Sunday, 23 January 2011

Fusion costs less than peanuts!

To continue yesterday's theme here's a thought.  "Fusion research costs peanuts".  I have often heard people ask why such a promising technology gets so little funding when it looks so promising.  Fusion costs peanuts.

Wrong!

Do you know how much money is spent on peanuts?  A little googling reveals that 30 million tonnes of peanuts are produced worldwide per annum.  Even at wholesale prices, (say $1200 per tonne at today's prices, mixing US and metric units entertainingly!) this amounts to much more than $30 billion per annum.

Compare that with the price of ITER.  At present estimates, the whole project will cost much less than $20 billion, spread over 20 years.

Fusion costs MUCH less than peanuts . . .  or ring-tones . . . or beer . . . or football . . . or church collections . . . or 2 weeks of Olympic sport . . . so where shall I stop?  Fusion might actually save the world.  The others only cost the world.

Food for thought.

(And just in case you think I am a fan of ITER, please don't.  It is the best hope we have, but the way it is planned it could be argued that it stands as a monument to global political nonsense.)

2 comments:

The InDoctor said...

What are your thoughts on the spherical tokamak design? Perhaps CTF as more realistic hope for the future?

Plasma Engineer said...

In a few words - harmless, interesting, worth persuing! And why not plan to install one in the JET torus hall after JET is finally decommissioned.

(Answer - European politics overrides common sense?)

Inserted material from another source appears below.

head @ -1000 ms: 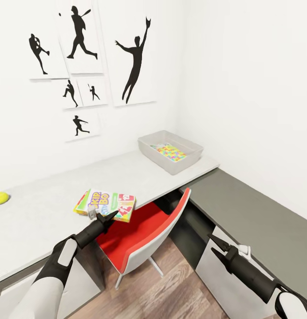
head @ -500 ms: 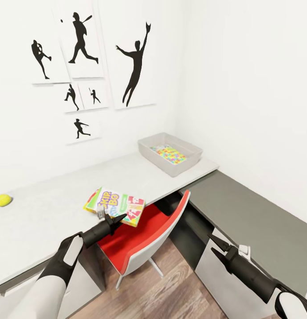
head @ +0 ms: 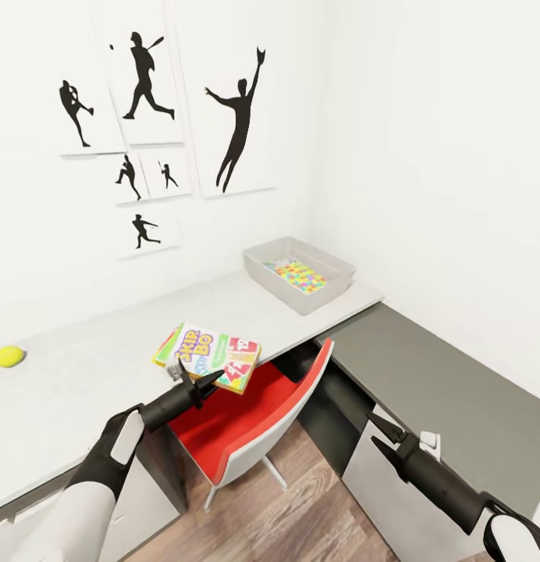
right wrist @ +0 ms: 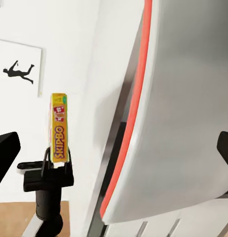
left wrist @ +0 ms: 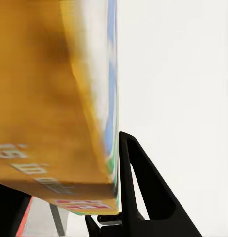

Now if you wanted a longer answer I might ask questions about the central column design and how you might make it more robust to neutron damage. I might challenge you to explain why the spherical tokamak community is so unambitious. A few tens of millions to upgrade MAST is just 'chicken feed' and yet it is regarded as a great success. The UK government casually spends a few tens of billions on the things that it considers important (like bailing out banks that it failed to regulate or buying an upgrade for Trident which it could never really use) and yet seems to think that a trivial amount of money is appropriate to address the future energy needs of the country. Better stop now before I say something outrageous.